As federal prosecutors reveal, the Illinois electric utility company, ComEd, “has agreed to pay $200 million to resolve a federal criminal investigation into a long-running bribery scheme that implicates” Democrat House Speaker Michael Madigan.
Bribery scheme smears ‘Public Official A’
Illinois Governor J.B. Pritzker called for the resignation of the state’s most powerful lawmaker on Friday. Michael Madigan “must resign,” if the bribery charges against him are true, the Governor laments, and it looks like they are.
Madigan is a powerful force in Chicagoland’s deep dish politics, also serving as the Illinois Democratic Party chairman. At least, for now. Everybody knows that he’s the infamous “Public Official A” named in a “deferred prosecution agreement” alleging bribery and corruption to benefit the utility between 2011 and 2019. ComEd just agreed to pay $200 million to resolve the federal criminal investigation against them. They also agreed to rat out Madigan and other Illinois government officials.
Through his office spokesperson, Maura Possley, Madigan swears up and down he did nothing wrong. His statement is carefully worded to avoid confirming bribery charges nonetheless. “He will cooperate and respond to those requests for documents, which he believes will clearly demonstrate that he has done nothing criminal or improper.” Actually, his lawyers will fill out the paperwork and generally object to the basis and need for every single item until they drag it out a few years.
A deal to go easy
The feds announced their deal to go easy on the utility company after ComEd “agreed to pay $200 million to resolve a federal criminal investigation into a long-running bribery scheme that implicates Madigan.” The company formally admitted that between 2011 and 2019 they set up bogus cushy jobs and vendor subcontracts “for various associates of a high-level elected official for the state of Illinois.” That “high-level elected official” was Madigan.

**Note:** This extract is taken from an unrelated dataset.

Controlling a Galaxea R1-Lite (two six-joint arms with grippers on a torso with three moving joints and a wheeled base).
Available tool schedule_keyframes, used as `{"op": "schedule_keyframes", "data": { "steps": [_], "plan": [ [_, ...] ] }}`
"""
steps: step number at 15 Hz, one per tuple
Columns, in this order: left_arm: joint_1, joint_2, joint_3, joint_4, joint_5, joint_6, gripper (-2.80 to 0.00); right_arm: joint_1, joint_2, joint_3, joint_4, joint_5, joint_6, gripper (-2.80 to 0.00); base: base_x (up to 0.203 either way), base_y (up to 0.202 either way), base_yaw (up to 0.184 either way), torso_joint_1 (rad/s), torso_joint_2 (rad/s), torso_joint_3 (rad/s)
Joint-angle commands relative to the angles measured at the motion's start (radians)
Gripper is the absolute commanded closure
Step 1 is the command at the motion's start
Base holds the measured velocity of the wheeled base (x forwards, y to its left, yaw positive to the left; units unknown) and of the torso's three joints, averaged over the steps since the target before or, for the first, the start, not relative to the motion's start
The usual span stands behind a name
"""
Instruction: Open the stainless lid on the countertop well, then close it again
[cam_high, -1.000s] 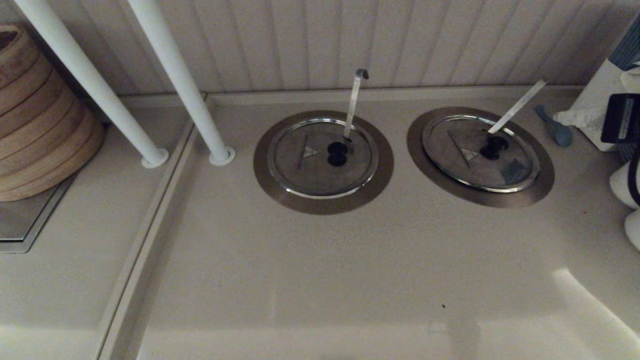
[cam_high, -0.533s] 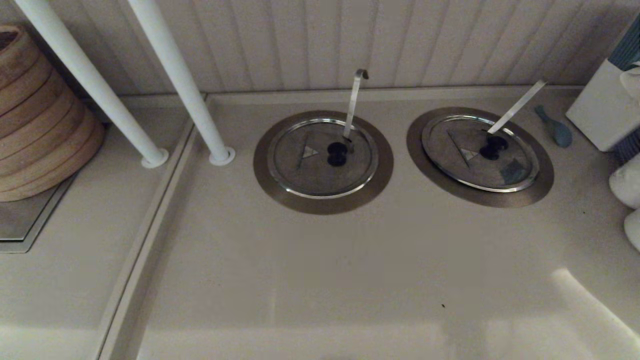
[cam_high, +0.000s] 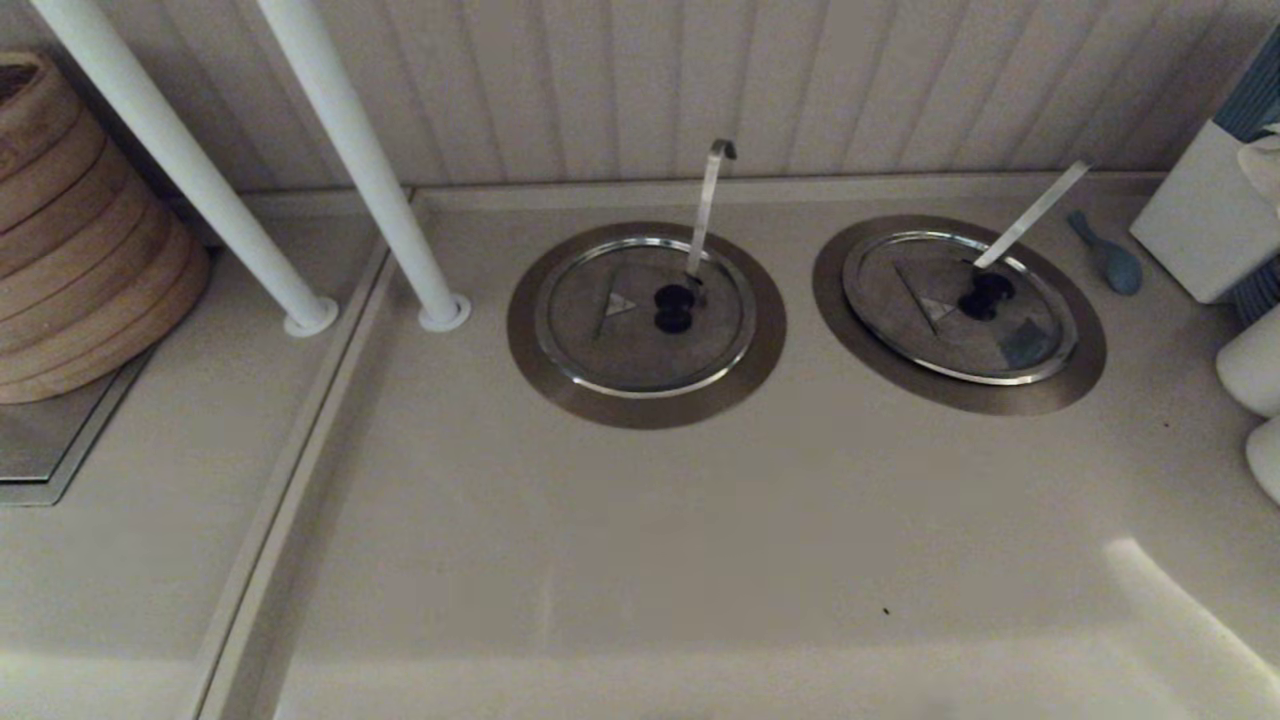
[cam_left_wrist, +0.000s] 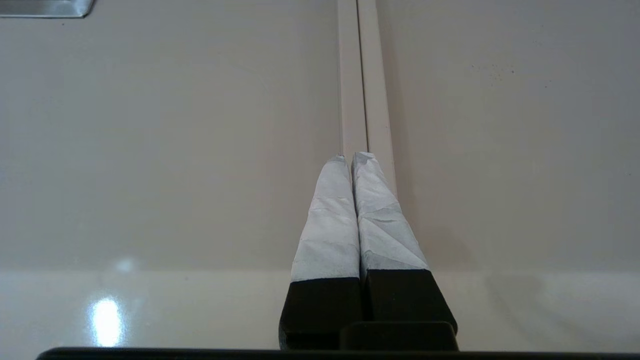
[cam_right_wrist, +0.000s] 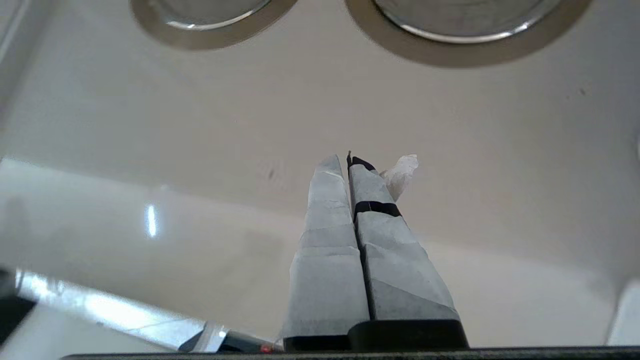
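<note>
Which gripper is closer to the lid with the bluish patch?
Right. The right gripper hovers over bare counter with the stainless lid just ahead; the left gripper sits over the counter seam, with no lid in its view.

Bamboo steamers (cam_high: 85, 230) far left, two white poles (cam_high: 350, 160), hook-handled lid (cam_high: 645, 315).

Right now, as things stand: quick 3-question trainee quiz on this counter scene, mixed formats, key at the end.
1. True or false: the stainless lid with the bluish-grey patch sits closed on the countertop well.
2. Which utensil handle has a hooked tip? A) the hooked-tip handle at the other lid; B) the straight handle at the patched lid.
3. Fill in: in its wrist view the right gripper is ____, holding nothing.

Key: 1 true; 2 A; 3 shut.
</note>
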Motion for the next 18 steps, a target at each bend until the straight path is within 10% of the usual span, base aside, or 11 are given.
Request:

The U.S. Attorney’s Office “identified the high-level elected official” as “Public Official A” in a news release. Then, the deferred prosecution agreement for ComEd, which was filed in federal court, notes “Public Official A” is “the Illinois House speaker,” without naming his name. Madigan is the longest-serving state House speaker in modern American history. He’s been on the job for more than 32 years so was definitely in the slot since 2011. As Speaker of the House, he was in a position to grant the legislative favors alleged in the bribery charges.

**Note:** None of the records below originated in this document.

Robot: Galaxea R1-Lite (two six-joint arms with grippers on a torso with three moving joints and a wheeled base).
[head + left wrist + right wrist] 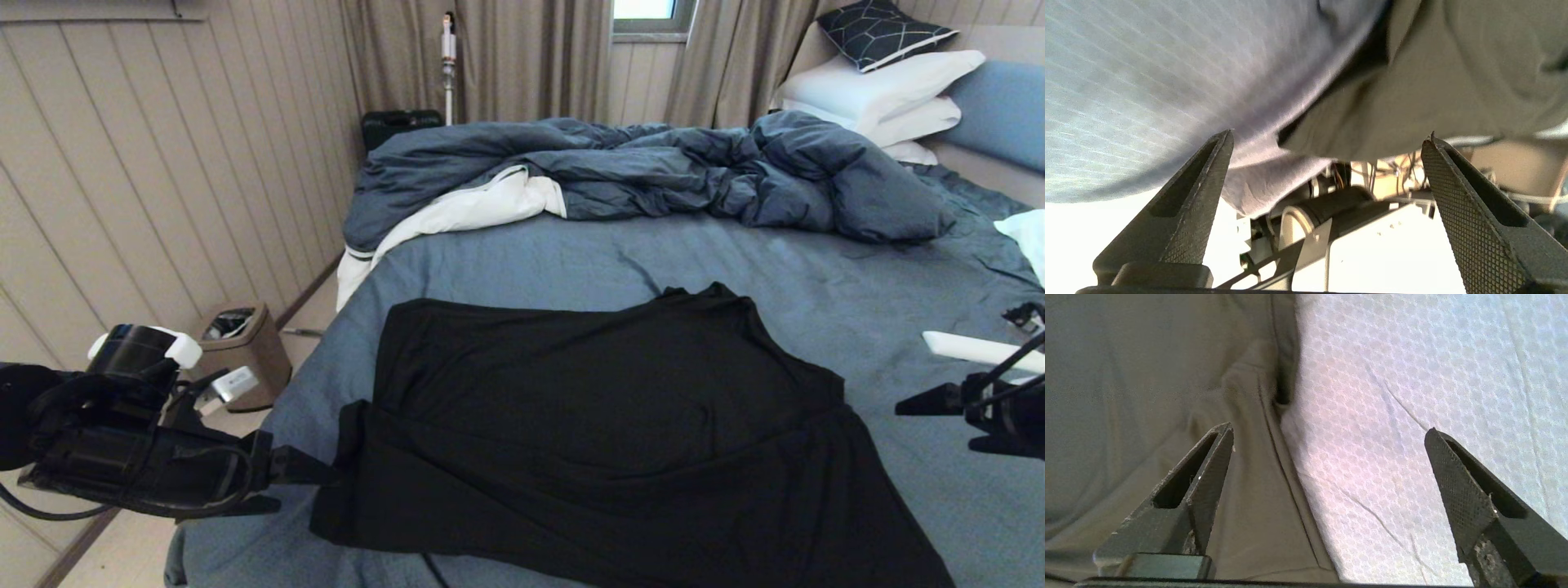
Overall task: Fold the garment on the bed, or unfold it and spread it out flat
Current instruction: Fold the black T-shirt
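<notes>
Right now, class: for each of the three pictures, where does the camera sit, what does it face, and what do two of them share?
Head view: high on the robot, facing down over the bed and black T-shirt; both arms show.
Left wrist view: behind the open left pincer, at the shirt's edge and sheet.
Right wrist view: behind the open right pincer, at shirt hem on sheet.
Shared: all three show the T-shirt.

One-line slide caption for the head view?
Black T-shirt lies plain side up on the slate-blue bed, with the open left gripper and open right gripper empty at its edges.
</notes>
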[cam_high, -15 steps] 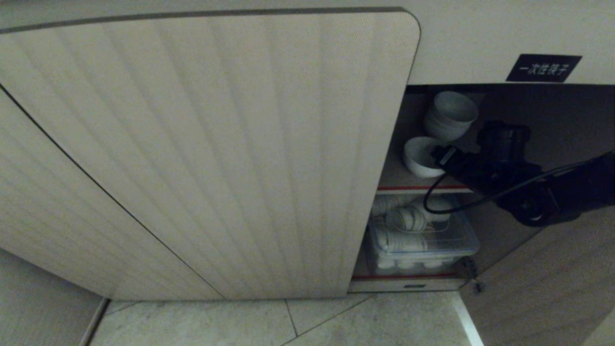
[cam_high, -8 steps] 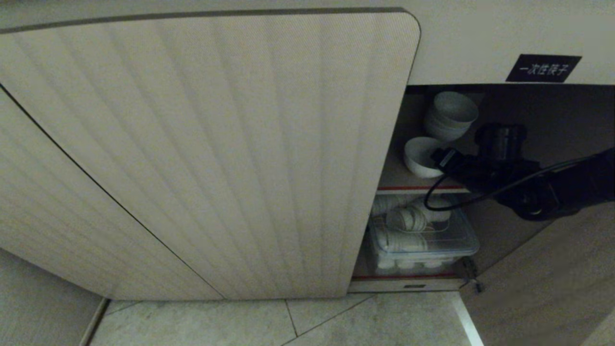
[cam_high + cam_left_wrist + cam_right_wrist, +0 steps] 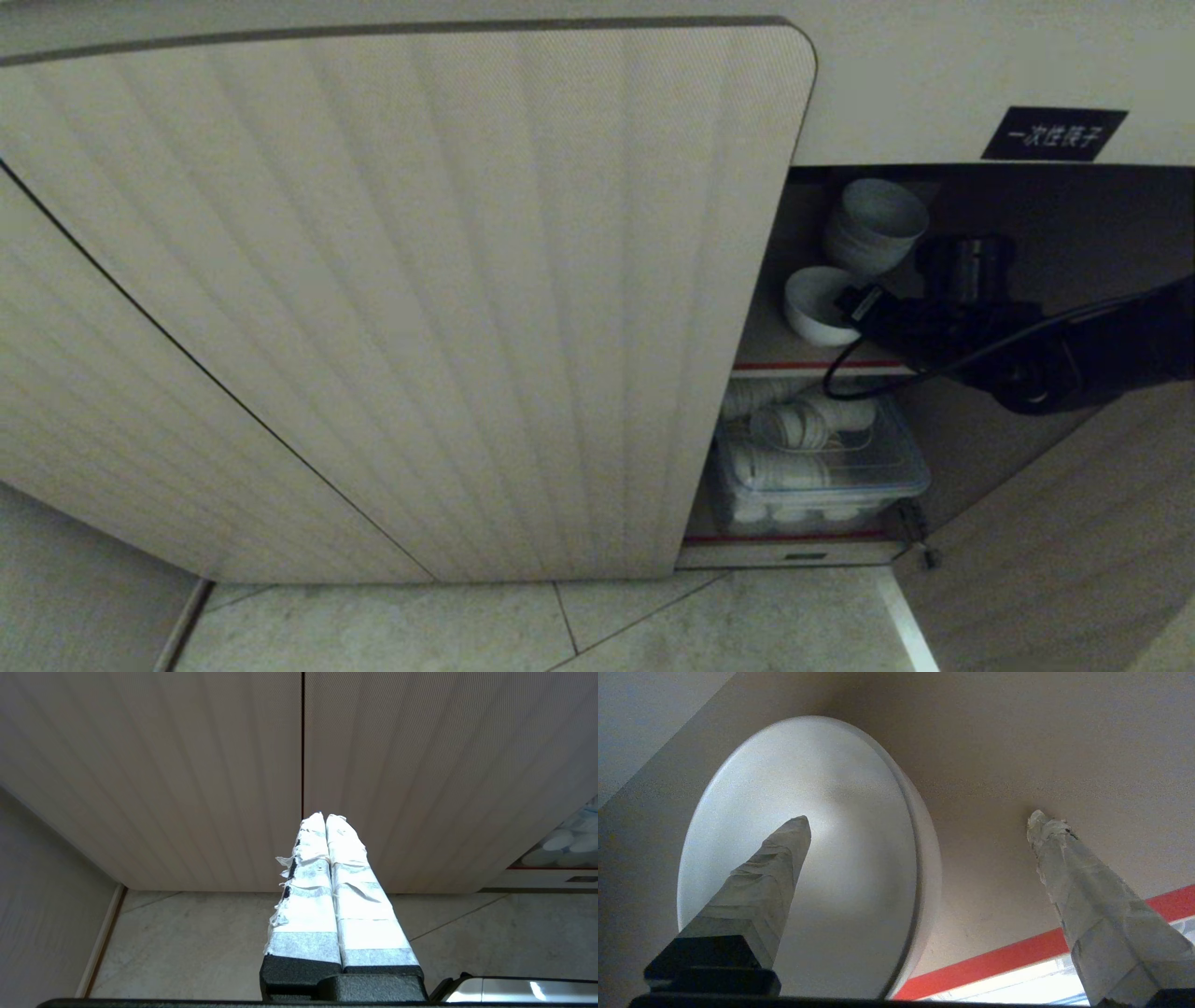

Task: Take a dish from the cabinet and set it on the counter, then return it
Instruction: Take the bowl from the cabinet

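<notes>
The cabinet [image 3: 420, 280] stands with its right door swung open. On its red-edged upper shelf [image 3: 794, 365] sits the dish [image 3: 810, 306], a deep white bowl, alone in front of a stack of similar bowls [image 3: 873, 224]. My right arm [image 3: 1027, 364] reaches into the opening toward it. In the right wrist view the right gripper [image 3: 920, 819] is open and straddles the rim of the dish [image 3: 850, 788]: one taped finger [image 3: 775, 868] is inside the bowl, the other [image 3: 1069, 877] is outside over the shelf. My left gripper [image 3: 325, 815] is shut on nothing, parked before the fluted doors. The counter is out of view.
A clear plastic box [image 3: 822, 476] of white crockery fills the lower shelf. A black label [image 3: 1055, 133] sits above the opening. The open right door [image 3: 1074, 541] flanks my right arm. Tiled floor [image 3: 653, 625] lies below.
My right arm has lifted slightly and its wrist has edged a little further into the cabinet toward the bowl. The gripper stays open and the bowls have not moved.
</notes>
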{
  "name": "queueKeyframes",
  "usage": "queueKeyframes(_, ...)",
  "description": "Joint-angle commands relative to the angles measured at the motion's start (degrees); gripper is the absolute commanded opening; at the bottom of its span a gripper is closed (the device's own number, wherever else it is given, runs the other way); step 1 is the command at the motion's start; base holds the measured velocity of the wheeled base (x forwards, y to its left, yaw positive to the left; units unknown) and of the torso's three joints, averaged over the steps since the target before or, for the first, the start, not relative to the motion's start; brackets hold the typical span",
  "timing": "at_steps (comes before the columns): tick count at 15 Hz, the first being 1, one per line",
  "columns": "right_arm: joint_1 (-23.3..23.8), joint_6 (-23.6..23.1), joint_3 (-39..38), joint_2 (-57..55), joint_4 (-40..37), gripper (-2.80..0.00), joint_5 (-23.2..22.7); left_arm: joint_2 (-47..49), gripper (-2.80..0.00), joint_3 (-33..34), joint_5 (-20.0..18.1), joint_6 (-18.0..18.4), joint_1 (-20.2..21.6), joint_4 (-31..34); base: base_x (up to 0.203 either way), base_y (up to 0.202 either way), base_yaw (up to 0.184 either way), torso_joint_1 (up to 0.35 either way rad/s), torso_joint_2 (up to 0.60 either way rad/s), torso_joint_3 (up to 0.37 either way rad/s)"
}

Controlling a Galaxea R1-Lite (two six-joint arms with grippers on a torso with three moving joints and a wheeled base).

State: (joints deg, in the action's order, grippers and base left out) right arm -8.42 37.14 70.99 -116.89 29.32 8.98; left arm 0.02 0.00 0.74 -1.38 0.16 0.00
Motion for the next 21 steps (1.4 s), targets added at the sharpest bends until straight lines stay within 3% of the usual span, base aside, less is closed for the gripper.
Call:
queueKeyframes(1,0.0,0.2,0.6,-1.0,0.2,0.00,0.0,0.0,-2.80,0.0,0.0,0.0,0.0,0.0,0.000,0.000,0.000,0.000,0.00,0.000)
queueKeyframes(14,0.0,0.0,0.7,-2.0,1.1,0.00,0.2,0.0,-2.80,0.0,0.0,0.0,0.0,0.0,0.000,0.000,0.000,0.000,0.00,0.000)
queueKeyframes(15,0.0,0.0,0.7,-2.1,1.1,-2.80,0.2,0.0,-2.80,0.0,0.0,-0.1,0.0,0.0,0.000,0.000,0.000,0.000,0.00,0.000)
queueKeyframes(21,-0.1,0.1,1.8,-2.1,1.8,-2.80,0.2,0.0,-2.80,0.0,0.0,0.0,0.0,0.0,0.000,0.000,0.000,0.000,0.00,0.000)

“The speaker has a lot that he needs to answer for, to authorities, to investigators, and most importantly, to the people of Illinois,” Pritzker slammed. “If these allegations of wrongdoing by the speaker are true, there is no question that he will have betrayed the public trust and he must resign.” Bribery is something Chicago is famous for but they like to keep it in the back room where it belongs. Just ask Rahm Emanuel.
Something really solid
According to the federal prosecuting attorney, John Lausch, the agreement with ComEd “speaks for itself. It also speaks volumes about the nature of the very stubborn public corruption problem we have here in Illinois.” A former federal prosecutor explains that it looks like the government has been after Madigan for years and must have found “something really solid” to club him with in the bribery scheme. “To put it bluntly, they’re coming for him,” Turner said. “They’ll have some people who are very credible. With bribes, there’s a money trail, good documentation, and witness testimony corroborated by documents can make the case extremely strong.”
The way the bribery worked, Madigan “controlled what measures were called for a vote in the Illinois House of Representatives.” He was able to use his pull in political circles to exert “substantial influence over lawmakers concerning legislation affecting ComEd.” As prosecutors note, “the alleged bribery scheme was orchestrated “to influence and reward the official’s efforts to assist ComEd with respect to legislation concerning ComEd and its business. That included arranging jobs and vendor contracts for Madigan allies and workers, including for people from his political operation, who performed little or no work.”